PROBLEM >> Check each line of the records below for the word "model" and copy those where it appears.

[[ SOURCE DATA, beginning ]]

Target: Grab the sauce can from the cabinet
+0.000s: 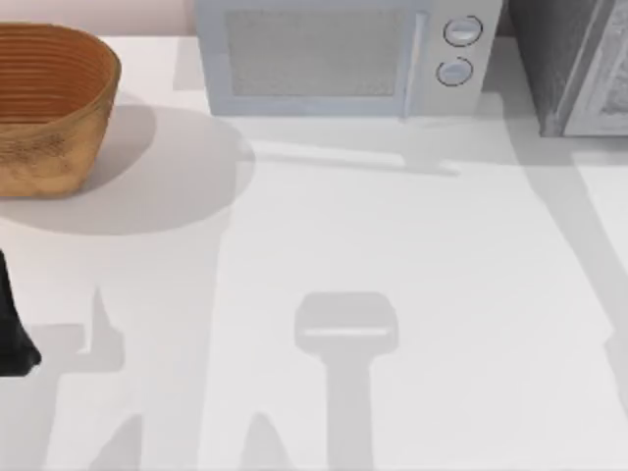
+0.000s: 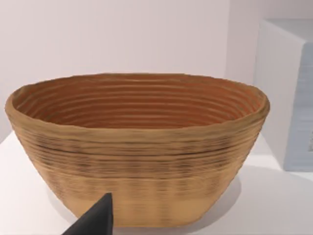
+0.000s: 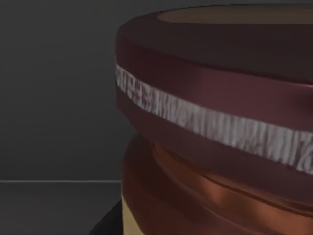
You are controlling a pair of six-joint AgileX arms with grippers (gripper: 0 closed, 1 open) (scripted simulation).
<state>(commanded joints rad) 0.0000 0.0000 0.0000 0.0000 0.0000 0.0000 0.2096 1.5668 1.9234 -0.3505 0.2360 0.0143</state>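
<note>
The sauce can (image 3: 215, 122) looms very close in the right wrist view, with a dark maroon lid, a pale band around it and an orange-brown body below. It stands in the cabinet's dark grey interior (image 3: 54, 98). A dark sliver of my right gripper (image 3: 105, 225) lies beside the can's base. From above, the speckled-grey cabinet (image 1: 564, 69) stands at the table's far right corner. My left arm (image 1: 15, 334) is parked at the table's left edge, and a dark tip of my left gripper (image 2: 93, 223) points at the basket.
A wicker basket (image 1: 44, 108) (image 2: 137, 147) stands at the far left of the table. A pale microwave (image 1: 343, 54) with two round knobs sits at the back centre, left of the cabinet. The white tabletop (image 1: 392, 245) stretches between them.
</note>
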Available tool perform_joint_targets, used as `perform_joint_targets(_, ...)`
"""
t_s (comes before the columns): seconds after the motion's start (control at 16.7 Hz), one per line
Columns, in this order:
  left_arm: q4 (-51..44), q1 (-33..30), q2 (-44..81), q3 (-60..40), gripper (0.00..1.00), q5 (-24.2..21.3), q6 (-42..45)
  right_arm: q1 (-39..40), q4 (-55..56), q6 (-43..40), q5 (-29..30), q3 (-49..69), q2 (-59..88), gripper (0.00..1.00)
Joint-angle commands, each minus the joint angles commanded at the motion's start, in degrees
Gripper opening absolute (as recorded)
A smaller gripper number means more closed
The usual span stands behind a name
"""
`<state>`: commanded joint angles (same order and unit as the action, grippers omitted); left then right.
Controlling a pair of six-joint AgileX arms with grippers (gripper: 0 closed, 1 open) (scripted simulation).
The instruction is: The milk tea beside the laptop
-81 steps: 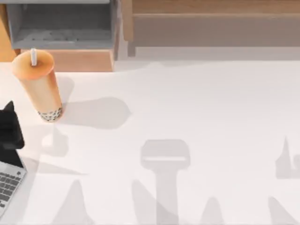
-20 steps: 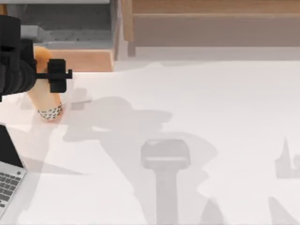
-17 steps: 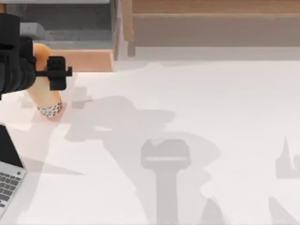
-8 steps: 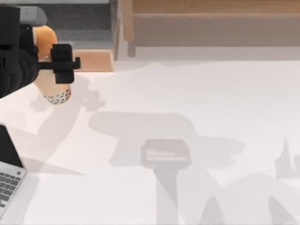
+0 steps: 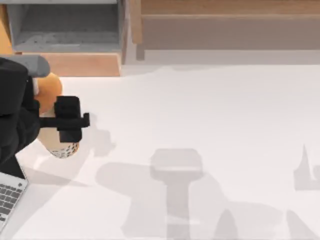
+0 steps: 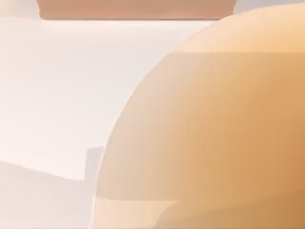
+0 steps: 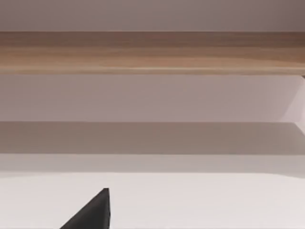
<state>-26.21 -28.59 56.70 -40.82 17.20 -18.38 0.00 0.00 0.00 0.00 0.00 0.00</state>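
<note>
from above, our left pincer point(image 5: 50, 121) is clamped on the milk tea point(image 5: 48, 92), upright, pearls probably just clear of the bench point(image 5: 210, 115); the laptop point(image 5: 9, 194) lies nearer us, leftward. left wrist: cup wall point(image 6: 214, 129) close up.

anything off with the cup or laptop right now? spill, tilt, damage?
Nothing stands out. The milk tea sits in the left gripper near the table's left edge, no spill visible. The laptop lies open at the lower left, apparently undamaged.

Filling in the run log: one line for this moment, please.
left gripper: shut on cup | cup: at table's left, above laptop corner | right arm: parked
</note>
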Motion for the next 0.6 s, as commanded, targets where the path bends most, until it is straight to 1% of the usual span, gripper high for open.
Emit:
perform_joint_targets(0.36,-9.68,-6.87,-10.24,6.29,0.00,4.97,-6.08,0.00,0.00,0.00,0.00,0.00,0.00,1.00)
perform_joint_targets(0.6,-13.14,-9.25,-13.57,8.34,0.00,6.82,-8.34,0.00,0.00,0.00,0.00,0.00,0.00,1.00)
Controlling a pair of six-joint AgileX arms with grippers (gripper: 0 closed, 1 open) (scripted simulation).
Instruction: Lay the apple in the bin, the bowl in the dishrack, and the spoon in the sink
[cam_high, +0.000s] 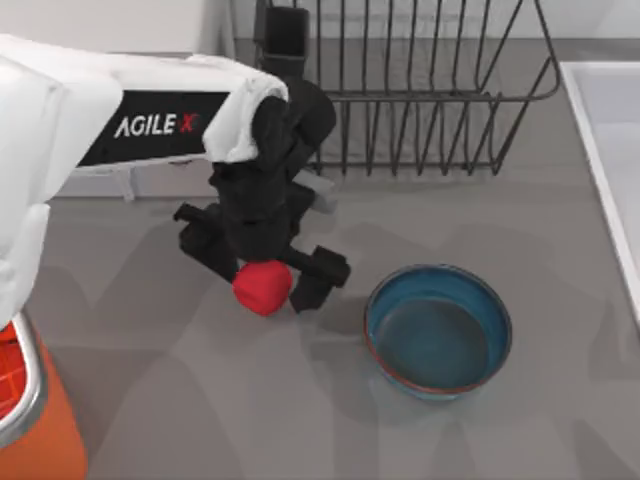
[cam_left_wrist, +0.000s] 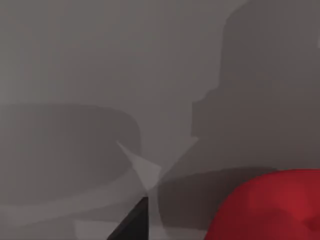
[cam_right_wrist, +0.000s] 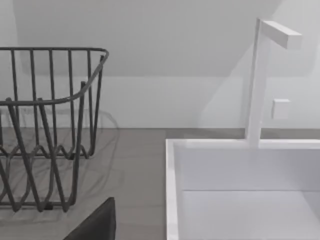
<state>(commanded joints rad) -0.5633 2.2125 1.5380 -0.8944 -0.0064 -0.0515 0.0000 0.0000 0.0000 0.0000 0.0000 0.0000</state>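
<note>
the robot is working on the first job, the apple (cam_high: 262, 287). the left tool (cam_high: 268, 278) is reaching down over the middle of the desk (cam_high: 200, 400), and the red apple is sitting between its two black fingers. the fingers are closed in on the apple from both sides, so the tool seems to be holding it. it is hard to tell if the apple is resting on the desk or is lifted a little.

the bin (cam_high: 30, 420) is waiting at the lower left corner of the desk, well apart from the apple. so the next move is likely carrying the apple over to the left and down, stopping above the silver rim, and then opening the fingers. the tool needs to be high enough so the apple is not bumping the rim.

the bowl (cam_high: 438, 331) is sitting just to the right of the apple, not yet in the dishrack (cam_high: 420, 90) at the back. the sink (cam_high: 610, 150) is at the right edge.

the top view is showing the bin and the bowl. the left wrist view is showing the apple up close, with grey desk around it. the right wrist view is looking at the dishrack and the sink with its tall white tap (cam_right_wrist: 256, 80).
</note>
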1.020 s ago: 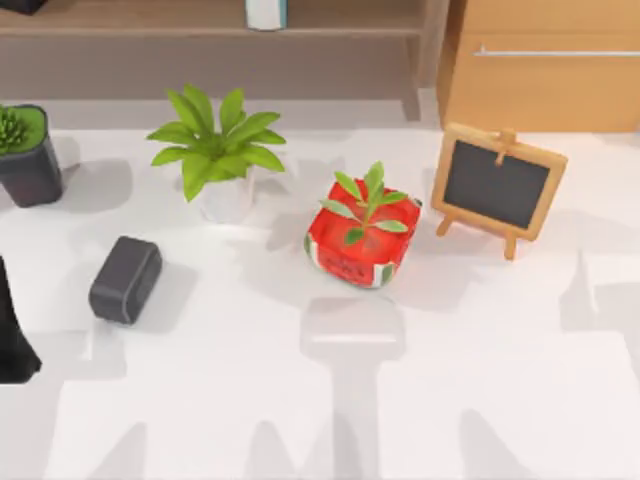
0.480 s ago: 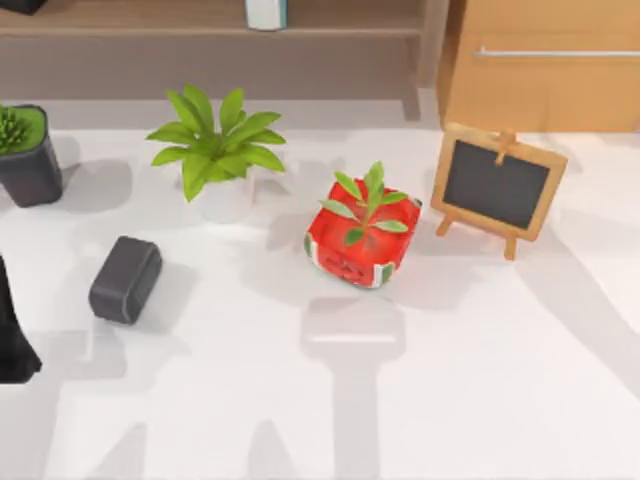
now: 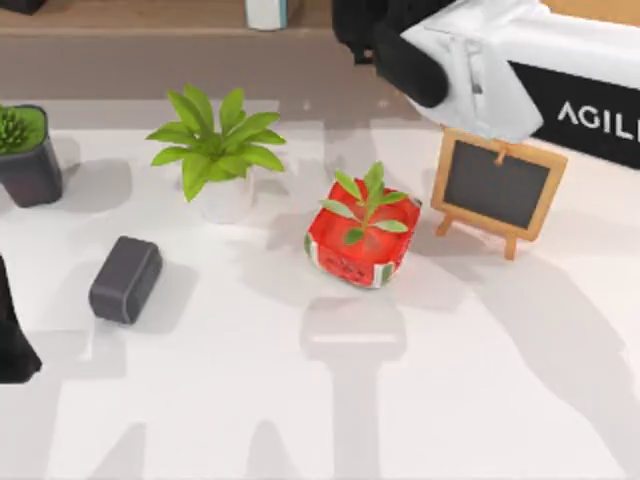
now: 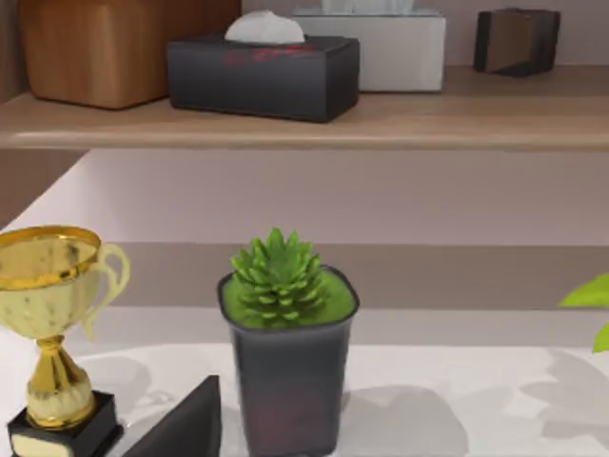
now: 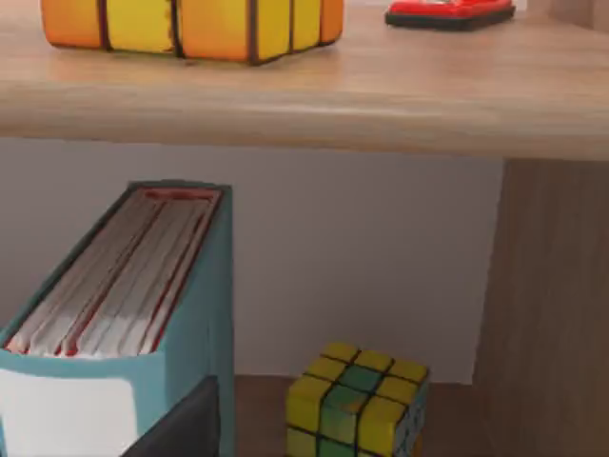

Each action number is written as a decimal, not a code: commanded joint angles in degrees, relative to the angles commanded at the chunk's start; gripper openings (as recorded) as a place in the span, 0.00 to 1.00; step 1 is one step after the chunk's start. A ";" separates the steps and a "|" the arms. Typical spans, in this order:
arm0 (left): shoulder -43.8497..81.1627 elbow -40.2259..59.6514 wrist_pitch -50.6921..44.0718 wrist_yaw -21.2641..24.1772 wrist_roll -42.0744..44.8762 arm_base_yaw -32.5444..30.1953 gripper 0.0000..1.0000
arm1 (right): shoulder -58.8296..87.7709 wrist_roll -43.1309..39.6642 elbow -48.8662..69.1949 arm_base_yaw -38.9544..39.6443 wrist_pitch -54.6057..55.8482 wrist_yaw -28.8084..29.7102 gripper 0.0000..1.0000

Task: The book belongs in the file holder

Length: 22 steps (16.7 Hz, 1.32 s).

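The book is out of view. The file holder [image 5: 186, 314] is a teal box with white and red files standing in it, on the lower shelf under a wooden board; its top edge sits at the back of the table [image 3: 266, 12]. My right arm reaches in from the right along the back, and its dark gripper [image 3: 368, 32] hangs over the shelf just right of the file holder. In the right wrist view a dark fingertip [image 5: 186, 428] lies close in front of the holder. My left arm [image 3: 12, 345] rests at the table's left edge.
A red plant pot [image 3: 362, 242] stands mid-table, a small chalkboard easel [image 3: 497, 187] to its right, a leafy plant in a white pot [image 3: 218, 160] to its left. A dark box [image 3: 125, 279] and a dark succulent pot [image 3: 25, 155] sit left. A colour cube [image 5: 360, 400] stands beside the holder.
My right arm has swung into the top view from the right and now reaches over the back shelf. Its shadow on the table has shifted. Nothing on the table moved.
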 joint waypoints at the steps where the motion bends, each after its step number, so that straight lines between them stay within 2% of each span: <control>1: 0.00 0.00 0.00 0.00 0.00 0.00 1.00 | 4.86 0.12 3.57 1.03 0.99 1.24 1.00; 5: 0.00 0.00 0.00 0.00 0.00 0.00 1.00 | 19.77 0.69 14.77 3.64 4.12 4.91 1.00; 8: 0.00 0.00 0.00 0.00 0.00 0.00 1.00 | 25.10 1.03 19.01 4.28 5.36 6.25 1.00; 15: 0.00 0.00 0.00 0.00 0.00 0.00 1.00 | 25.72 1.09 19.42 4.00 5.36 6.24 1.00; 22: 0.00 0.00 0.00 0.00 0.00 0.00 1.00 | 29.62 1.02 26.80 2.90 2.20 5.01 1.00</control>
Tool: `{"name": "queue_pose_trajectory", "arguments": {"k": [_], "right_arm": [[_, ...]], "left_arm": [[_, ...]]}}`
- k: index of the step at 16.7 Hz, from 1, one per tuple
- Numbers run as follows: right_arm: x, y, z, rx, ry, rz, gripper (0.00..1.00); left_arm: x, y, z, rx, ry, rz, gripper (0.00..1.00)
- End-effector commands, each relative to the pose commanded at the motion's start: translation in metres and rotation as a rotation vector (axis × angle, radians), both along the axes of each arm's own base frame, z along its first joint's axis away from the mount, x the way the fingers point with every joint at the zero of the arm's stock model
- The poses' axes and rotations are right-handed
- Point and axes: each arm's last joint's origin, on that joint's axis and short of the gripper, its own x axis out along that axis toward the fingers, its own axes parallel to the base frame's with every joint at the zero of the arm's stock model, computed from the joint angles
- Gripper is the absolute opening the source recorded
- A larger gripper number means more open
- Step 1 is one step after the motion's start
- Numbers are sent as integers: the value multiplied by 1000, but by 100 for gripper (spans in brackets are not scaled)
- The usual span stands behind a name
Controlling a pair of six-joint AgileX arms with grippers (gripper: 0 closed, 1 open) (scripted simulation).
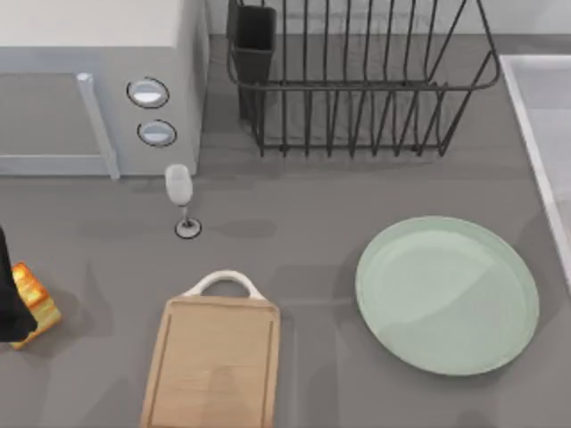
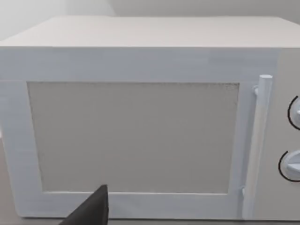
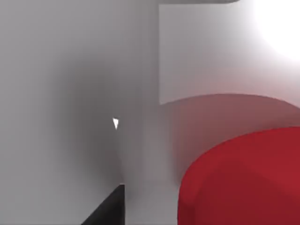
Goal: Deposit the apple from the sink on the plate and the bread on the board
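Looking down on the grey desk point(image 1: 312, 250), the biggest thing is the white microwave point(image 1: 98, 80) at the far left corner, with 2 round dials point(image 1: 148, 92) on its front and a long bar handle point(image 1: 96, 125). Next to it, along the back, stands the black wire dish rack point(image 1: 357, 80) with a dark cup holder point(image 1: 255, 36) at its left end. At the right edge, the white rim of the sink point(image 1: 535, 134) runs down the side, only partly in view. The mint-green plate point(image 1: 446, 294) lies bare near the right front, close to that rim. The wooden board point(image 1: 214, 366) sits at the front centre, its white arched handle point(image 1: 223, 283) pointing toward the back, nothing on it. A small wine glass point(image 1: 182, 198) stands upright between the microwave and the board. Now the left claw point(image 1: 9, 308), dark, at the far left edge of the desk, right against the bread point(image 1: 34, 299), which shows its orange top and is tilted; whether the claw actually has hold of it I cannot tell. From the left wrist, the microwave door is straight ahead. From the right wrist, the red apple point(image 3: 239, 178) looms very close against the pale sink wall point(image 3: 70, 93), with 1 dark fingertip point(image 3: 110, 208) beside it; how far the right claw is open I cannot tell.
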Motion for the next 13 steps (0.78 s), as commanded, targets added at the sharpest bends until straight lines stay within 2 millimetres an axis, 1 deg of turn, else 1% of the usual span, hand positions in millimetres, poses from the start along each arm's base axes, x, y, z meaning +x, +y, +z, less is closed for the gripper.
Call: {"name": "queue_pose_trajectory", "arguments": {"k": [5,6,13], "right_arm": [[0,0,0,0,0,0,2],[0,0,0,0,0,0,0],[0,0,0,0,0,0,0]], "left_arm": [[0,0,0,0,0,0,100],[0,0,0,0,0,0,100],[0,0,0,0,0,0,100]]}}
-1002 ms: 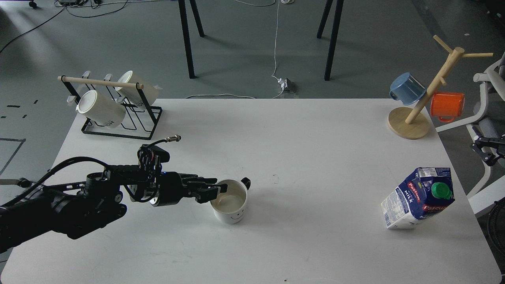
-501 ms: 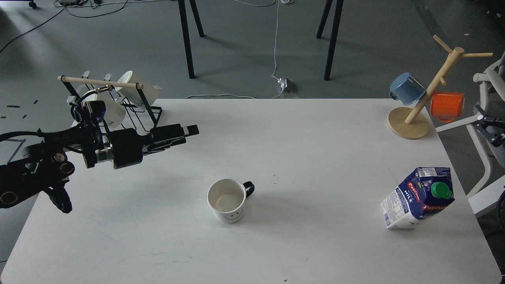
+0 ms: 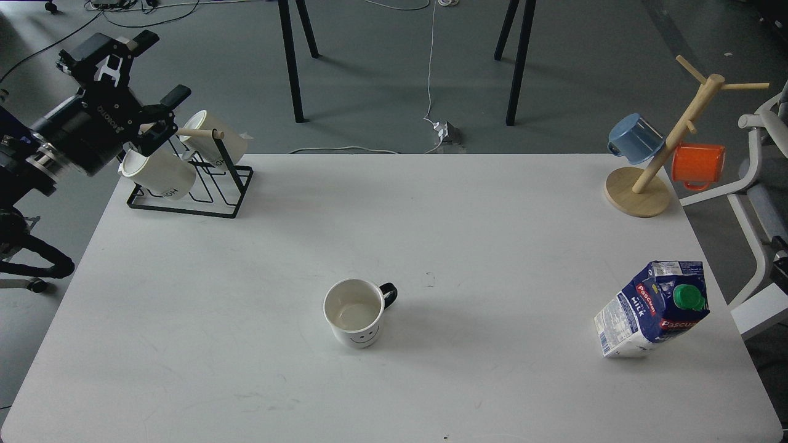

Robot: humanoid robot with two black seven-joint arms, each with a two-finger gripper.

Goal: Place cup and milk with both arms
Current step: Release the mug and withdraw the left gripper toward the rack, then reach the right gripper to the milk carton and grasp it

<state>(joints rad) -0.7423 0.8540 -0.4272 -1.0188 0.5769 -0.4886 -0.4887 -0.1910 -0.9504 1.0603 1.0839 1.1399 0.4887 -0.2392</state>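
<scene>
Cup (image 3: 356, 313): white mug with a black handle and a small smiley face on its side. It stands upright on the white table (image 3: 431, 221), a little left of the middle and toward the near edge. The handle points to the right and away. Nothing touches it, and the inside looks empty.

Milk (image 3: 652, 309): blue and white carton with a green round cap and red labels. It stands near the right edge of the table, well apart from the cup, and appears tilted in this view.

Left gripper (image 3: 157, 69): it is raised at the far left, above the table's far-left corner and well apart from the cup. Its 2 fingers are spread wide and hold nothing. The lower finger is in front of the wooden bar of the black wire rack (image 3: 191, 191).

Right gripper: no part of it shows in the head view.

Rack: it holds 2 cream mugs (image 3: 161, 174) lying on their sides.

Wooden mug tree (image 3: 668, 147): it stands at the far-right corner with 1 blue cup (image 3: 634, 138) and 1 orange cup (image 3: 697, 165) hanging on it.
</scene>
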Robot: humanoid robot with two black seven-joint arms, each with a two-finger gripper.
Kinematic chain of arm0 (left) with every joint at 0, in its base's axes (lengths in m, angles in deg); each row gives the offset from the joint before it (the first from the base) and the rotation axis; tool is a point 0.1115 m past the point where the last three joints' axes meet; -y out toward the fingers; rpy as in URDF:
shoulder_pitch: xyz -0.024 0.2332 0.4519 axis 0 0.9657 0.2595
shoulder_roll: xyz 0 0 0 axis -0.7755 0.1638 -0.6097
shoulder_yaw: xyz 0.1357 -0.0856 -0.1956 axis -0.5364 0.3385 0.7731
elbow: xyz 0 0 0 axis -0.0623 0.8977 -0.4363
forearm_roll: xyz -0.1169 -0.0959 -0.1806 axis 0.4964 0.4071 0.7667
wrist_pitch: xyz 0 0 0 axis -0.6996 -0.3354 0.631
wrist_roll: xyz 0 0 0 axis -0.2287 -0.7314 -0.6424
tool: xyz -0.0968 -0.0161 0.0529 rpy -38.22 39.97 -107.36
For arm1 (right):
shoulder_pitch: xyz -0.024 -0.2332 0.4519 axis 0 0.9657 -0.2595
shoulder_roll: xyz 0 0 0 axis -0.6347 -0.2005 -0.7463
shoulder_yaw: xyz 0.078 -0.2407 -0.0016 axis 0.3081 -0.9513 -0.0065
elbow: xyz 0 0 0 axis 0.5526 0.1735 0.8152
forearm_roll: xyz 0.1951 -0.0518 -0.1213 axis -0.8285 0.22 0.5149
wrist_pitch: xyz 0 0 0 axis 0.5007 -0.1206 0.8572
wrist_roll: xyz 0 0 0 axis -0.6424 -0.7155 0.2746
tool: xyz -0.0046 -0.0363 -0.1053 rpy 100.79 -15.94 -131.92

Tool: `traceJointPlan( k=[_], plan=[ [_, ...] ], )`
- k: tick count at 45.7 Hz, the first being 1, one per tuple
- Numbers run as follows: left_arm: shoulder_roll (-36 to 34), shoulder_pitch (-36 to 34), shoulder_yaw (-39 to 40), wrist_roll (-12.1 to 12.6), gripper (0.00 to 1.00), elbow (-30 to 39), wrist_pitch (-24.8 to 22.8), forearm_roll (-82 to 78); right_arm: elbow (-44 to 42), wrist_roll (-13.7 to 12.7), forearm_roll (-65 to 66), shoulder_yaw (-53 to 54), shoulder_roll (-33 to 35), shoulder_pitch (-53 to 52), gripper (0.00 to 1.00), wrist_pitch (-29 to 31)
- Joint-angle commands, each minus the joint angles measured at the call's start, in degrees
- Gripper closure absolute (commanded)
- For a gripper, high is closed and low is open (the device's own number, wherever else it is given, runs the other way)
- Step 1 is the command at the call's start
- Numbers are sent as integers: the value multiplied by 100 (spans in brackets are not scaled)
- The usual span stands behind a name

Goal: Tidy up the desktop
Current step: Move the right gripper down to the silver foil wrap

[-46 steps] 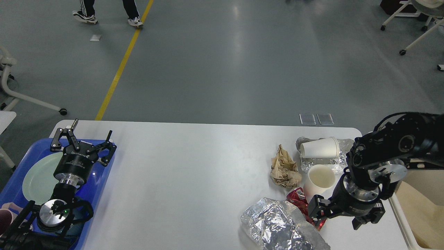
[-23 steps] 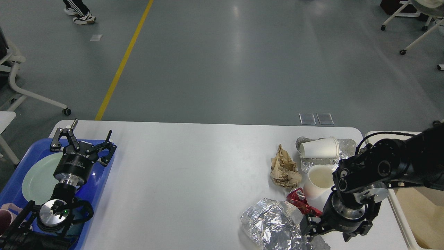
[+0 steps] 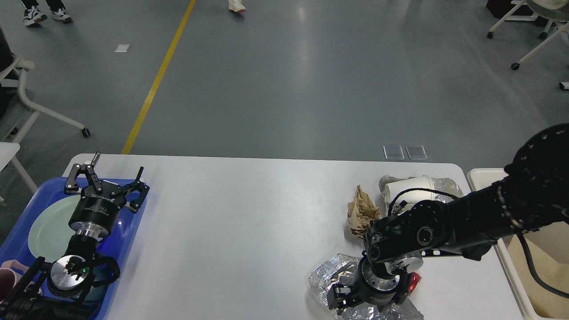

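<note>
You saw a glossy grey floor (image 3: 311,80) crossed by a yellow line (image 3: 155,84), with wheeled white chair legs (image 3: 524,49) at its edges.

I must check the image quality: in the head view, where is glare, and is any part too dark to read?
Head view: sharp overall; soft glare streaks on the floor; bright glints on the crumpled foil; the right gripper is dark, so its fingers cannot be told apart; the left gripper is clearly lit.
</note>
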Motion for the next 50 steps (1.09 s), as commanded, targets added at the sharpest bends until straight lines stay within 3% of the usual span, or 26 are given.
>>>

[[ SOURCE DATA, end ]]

RESPONSE TO THE EXERCISE >>
- End-effector commands, each relative to the pose commanded at the motion's start: translation in metres and rotation as a rotation vector (axis × angle, radians), both along the axes of each arm's own base frame, z along its first joint's axis away from the mount, x the way the fingers point with every joint at the zero of the arm's stock model
- Point and axes: each arm's last joint's origin, on that joint's axis and short of the gripper, its own x axis out along that axis toward the fingers, its own axes parallel to the base frame's with every joint at the zero of the arm's stock model, computed from the joint angles

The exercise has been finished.